Supplied material Block Start

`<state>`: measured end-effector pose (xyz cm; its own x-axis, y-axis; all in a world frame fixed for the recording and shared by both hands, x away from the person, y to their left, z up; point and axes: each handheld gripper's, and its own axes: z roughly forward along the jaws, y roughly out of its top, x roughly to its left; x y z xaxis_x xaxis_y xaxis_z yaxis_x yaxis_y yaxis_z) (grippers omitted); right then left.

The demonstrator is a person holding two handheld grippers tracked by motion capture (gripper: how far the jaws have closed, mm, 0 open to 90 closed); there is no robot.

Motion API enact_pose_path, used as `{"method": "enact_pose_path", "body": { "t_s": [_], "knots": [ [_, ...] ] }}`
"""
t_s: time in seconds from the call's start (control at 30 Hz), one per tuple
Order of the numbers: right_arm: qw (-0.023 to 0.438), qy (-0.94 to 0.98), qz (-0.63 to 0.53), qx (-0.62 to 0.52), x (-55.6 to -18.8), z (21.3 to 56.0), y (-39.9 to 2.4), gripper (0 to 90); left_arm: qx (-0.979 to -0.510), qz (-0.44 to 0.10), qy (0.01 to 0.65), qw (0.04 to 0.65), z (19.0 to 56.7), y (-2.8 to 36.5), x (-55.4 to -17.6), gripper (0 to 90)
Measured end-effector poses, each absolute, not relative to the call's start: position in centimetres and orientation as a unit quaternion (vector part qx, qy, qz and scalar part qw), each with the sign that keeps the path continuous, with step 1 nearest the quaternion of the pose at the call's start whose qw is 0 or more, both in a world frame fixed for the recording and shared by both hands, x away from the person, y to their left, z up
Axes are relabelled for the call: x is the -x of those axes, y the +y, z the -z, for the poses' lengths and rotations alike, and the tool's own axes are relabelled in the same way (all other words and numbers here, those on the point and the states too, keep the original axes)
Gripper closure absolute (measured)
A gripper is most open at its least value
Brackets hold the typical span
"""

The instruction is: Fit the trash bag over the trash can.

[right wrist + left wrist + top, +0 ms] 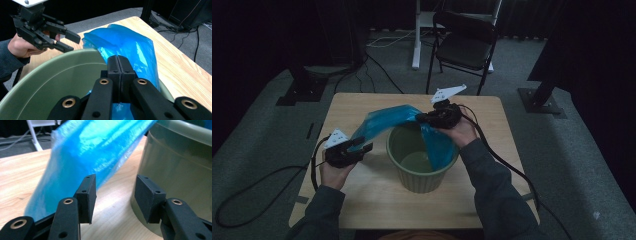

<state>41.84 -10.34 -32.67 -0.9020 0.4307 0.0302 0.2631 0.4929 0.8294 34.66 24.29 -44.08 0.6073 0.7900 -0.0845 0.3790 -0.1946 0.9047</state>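
A blue plastic bag (382, 122) drapes across a green bin (422, 175) in the middle of the wooden table (362, 200), with part of it hanging inside the bin. At the bin's far rim my right gripper (424, 117) is shut on the bag; in the right gripper view its jaws (117, 60) are pressed together over the bag (130, 45) above the bin (62, 75). My left gripper (362, 146) hangs left of the bin, open. In the left gripper view nothing lies between its jaws (115, 192); the bag (95, 147) passes behind its left jaw and the bin wall (180, 165) is at the right.
A black folding chair (464, 42) stands behind the table's far edge. Dark stand bases sit on the floor at both far corners. Cables (257, 190) trail off the table to the left and right. Bare tabletop (20, 177) lies to the left of the bag.
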Motion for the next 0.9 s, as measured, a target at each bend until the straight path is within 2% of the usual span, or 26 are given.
{"method": "enact_pose_path", "body": {
  "t_s": [0.53,0.8,0.9],
  "knots": [
    [0.076,0.862,-0.461,-0.199,-41.7,33.1,-10.5,89.8,-0.734,-0.267,0.415,0.466,43.7,23.1,-37.0,53.1],
    [0.071,0.865,-0.458,-0.19,-41.2,33.0,-10.6,89.7,-0.726,-0.266,0.417,0.477,43.3,22.8,-37.7,81.6],
    [0.07,0.867,-0.456,-0.189,-40.9,33.1,-10.8,89.7,-0.723,-0.264,0.414,0.486,42.9,22.7,-37.7,88.9]
  ]
}}
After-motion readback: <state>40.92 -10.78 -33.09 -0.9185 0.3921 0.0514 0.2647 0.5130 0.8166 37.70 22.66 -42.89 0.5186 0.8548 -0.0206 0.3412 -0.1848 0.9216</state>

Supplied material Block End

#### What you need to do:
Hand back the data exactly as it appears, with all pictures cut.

#### Response to this exercise:
`<state>`: measured end-effector pose (xyz cm; its own x-axis, y-axis; all in a world frame fixed for the recording and shared by both hands, x away from the person, y to their left, z up; point and axes: each handheld gripper's, and its own axes: z roughly forward along the jaws, y roughly out of its top, x roughly to its left; x y z xaxis_x xaxis_y xaxis_z yaxis_x yaxis_y yaxis_z) (grippers omitted); right then left.

The demonstrator is a person holding two handheld grippers tracked by motion capture (gripper: how far the jaws have closed, mm, 0 open to 90 closed); there is no robot.

Motion API enact_pose_path, used as `{"method": "enact_pose_path", "body": { "t_s": [_], "knots": [ [_, ...] ] }}`
"""
t_s: time in seconds from the call's start (control at 30 Hz), one per tuple
Order of the numbers: right_arm: qw (-0.023 to 0.438), qy (-0.94 to 0.98), qz (-0.63 to 0.53), qx (-0.62 to 0.52), x (-55.6 to -18.8), z (21.3 to 56.0), y (-39.9 to 2.4), gripper (0 to 90); left_arm: qx (-0.979 to -0.510), qz (-0.44 to 0.10), qy (0.01 to 0.65), qw (0.04 to 0.65), z (19.0 to 56.7), y (-2.8 to 36.5), x (-55.4 to -17.6), gripper (0 to 90)
Measured end-effector poses, each absolute, not relative to the call's start: position in centimetres and orientation as a unit quaternion (vector part qx, qy, qz and scalar part qw), each with the sign that keeps the path continuous, with step 1 nearest the quaternion of the pose at the call's start whose qw is 0 or more, both in a world frame fixed for the recording and shared by both hands, x away from the person, y to their left, z up
Axes are relabelled for the call: x is the -x of those axes, y the +y, z the -z, for the poses' lengths and rotations alike, and the tool's own axes are relabelled in the same way (all other words and numbers here, those on the point and the states too, keep the original axes)
Gripper closure absolute (measured)
A gripper is most open at its least value
Brackets hold the typical span
"""

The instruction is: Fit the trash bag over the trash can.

[right wrist + left wrist + top, +0 ms] 

<state>41.84 -10.34 -32.67 -0.9020 0.4307 0.0302 0.2631 0.4929 0.8294 34.66 24.29 -44.08 0.6073 0.7900 -0.0845 0.3790 -0.1946 0.9047</state>
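A blue plastic bag (382, 122) drapes across a green bin (422, 175) in the middle of the wooden table (362, 200), with part of it hanging inside the bin. At the bin's far rim my right gripper (424, 117) is shut on the bag; in the right gripper view its jaws (117, 60) are pressed together over the bag (130, 45) above the bin (62, 75). My left gripper (362, 146) hangs left of the bin, open. In the left gripper view nothing lies between its jaws (115, 192); the bag (95, 147) passes behind its left jaw and the bin wall (180, 165) is at the right.
A black folding chair (464, 42) stands behind the table's far edge. Dark stand bases sit on the floor at both far corners. Cables (257, 190) trail off the table to the left and right. Bare tabletop (20, 177) lies to the left of the bag.
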Motion for the next 0.9 s, as measured, a target at each bend until the straight path is within 2% of the usual span, or 26 are given.
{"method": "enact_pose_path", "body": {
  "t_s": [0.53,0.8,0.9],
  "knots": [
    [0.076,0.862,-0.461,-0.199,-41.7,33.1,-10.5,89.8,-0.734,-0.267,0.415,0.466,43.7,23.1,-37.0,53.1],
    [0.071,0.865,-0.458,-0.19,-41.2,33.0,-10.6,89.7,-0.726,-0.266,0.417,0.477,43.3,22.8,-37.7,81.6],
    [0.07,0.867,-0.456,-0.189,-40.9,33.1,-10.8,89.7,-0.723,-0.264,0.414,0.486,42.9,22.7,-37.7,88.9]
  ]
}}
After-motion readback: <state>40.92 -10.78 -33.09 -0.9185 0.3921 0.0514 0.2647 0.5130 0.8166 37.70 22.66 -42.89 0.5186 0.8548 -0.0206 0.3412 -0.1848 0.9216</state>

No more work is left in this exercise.